Raw data —
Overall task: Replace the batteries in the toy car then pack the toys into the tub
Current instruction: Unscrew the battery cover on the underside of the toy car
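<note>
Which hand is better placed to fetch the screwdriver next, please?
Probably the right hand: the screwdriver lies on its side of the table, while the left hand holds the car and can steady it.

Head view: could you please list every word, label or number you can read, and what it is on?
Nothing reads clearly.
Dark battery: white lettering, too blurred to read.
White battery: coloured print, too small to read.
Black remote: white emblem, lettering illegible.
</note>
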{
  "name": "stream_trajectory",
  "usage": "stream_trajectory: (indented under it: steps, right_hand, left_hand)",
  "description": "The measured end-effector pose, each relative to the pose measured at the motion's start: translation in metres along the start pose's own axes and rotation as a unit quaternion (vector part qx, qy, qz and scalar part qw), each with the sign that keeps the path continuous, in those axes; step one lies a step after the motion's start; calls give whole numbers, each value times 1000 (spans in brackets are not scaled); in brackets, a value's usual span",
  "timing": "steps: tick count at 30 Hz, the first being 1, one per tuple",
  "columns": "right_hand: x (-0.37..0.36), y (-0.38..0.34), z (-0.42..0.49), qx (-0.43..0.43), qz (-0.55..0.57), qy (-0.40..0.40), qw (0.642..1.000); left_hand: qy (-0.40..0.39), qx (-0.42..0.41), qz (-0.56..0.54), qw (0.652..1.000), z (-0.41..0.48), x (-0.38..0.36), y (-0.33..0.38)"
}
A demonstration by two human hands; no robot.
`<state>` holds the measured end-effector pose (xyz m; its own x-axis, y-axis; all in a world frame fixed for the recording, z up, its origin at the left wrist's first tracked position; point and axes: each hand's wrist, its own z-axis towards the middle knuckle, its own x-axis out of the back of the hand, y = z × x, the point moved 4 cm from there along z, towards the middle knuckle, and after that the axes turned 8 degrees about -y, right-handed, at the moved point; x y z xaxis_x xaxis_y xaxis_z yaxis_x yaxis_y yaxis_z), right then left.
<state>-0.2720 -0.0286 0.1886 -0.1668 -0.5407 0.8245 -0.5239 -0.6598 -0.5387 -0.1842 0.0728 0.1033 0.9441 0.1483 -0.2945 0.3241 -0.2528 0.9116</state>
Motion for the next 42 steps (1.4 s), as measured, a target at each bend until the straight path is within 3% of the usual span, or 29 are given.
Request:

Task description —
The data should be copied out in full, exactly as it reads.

Solution for this exercise —
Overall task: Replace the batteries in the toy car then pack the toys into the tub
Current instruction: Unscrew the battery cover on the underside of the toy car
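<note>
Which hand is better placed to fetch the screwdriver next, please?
Probably the right hand: the screwdriver lies on its side of the table, while the left hand holds the car and can steady it.

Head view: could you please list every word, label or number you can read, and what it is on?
Nothing reads clearly.
Dark battery: white lettering, too blurred to read.
White battery: coloured print, too small to read.
Black remote: white emblem, lettering illegible.
</note>
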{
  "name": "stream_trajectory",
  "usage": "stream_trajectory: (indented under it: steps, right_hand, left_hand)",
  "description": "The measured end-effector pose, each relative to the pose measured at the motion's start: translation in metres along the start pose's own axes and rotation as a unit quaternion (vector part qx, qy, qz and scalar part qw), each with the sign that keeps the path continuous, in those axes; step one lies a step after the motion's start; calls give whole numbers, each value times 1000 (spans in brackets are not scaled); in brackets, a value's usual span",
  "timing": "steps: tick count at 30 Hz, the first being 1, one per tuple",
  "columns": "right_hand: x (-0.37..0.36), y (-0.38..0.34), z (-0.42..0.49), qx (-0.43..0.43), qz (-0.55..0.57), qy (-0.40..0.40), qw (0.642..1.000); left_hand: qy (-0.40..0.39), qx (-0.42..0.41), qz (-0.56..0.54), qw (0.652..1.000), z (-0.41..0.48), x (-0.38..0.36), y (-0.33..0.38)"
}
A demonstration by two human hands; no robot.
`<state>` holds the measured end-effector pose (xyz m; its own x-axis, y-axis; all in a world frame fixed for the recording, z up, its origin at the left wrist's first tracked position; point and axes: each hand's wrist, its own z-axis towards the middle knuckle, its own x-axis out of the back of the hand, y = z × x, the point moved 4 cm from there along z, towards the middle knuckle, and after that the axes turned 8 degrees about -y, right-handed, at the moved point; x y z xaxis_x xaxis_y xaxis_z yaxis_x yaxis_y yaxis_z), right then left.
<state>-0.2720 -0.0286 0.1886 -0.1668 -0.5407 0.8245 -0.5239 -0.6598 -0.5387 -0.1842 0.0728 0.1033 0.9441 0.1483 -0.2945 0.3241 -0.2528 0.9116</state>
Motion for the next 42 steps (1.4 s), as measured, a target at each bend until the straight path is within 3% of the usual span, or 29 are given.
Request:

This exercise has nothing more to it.